What is needed - Reproduce, exactly and in full, the lines from the one with "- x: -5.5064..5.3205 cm" through the one with "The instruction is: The" in the data below; drop pictures.
━━ Information supplied
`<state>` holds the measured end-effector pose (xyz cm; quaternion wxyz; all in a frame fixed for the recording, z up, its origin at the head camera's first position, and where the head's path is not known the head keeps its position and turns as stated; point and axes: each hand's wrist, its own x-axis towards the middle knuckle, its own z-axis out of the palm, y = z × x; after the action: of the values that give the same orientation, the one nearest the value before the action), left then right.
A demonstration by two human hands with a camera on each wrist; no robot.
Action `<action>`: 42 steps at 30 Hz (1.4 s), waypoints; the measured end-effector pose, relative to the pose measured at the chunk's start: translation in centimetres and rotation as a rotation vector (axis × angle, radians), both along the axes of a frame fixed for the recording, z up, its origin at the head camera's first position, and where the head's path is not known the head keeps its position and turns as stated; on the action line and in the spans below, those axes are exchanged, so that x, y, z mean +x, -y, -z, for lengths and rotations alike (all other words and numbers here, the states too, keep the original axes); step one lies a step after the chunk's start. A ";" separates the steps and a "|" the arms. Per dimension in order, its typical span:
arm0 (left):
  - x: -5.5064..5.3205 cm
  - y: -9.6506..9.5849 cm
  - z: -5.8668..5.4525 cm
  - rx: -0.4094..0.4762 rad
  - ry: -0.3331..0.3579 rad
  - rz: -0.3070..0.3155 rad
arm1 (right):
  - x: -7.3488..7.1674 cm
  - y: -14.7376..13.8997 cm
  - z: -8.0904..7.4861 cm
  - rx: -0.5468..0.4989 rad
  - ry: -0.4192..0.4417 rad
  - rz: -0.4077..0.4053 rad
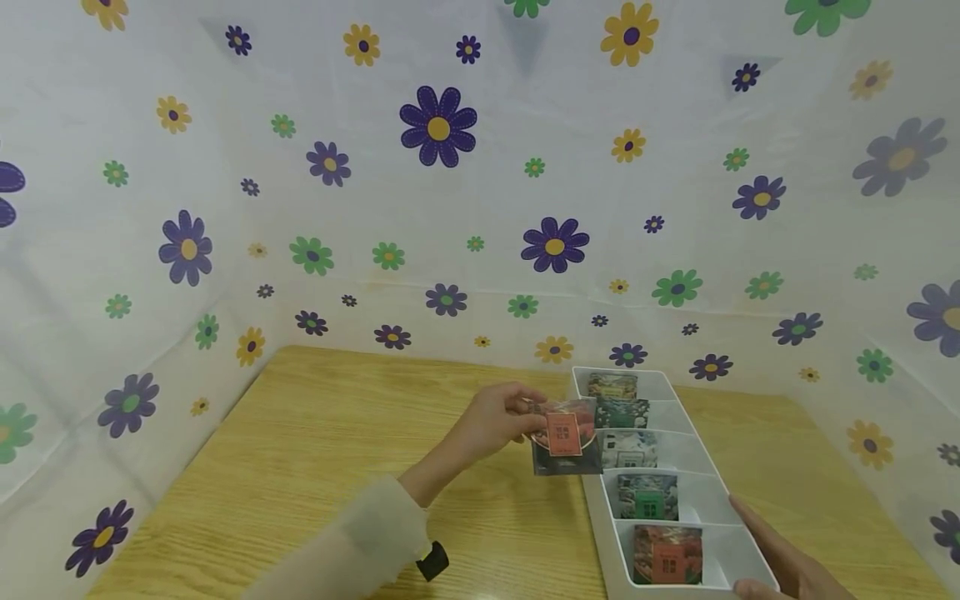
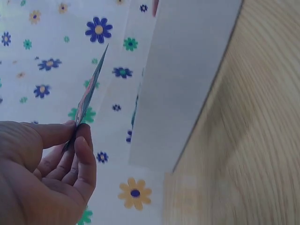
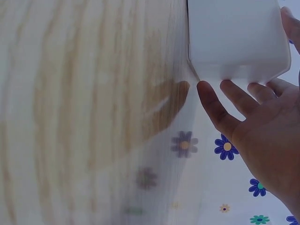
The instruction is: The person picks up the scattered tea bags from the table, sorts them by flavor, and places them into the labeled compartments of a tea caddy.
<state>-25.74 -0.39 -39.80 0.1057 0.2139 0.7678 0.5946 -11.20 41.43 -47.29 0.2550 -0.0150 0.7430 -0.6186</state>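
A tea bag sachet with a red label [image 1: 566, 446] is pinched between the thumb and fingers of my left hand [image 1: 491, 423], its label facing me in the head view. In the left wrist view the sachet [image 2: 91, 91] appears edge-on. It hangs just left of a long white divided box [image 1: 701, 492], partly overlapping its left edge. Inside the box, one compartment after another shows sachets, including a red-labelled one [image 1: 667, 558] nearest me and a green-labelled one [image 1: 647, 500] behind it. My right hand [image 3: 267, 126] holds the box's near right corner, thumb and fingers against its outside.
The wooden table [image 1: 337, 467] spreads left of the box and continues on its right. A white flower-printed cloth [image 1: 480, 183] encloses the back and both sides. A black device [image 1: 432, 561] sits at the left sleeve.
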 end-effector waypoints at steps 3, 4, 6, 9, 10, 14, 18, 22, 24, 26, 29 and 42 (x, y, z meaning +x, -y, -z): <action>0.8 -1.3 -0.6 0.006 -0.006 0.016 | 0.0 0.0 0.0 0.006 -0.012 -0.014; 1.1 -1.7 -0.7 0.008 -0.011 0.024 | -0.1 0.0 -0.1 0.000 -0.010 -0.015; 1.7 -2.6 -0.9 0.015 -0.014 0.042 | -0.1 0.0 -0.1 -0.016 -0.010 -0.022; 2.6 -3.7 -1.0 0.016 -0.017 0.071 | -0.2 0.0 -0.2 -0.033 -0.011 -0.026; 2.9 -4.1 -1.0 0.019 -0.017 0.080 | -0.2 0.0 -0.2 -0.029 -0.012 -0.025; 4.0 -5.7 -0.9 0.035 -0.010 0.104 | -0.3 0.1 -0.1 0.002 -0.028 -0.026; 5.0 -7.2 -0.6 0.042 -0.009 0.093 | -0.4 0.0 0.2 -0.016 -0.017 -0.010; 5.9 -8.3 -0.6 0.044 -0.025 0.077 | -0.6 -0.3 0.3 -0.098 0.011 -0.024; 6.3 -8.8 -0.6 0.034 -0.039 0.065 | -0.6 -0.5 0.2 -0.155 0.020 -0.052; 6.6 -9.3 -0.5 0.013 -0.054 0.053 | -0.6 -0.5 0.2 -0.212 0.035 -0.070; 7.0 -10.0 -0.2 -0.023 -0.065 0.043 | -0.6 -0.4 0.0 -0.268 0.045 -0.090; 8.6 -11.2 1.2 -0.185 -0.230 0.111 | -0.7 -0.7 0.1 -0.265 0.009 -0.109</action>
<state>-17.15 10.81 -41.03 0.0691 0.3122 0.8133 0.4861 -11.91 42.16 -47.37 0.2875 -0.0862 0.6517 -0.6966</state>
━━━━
Solved exercise -
  - x: -5.5064..5.3205 cm
  - y: -9.6506..9.5849 cm
  - z: -5.8668..5.4525 cm
  - rx: -0.4094..0.4762 rad
  - ry: -0.3331..0.3579 rad
  - rz: -0.3070..0.3155 rad
arm1 (right):
  - x: -7.3488..7.1674 cm
  - y: -14.7376..13.8997 cm
  - z: -8.0904..7.4861 cm
  - rx: -0.5468..0.4989 rad
  - ry: -0.4192..0.4417 rad
  - rz: -0.4077..0.4053 rad
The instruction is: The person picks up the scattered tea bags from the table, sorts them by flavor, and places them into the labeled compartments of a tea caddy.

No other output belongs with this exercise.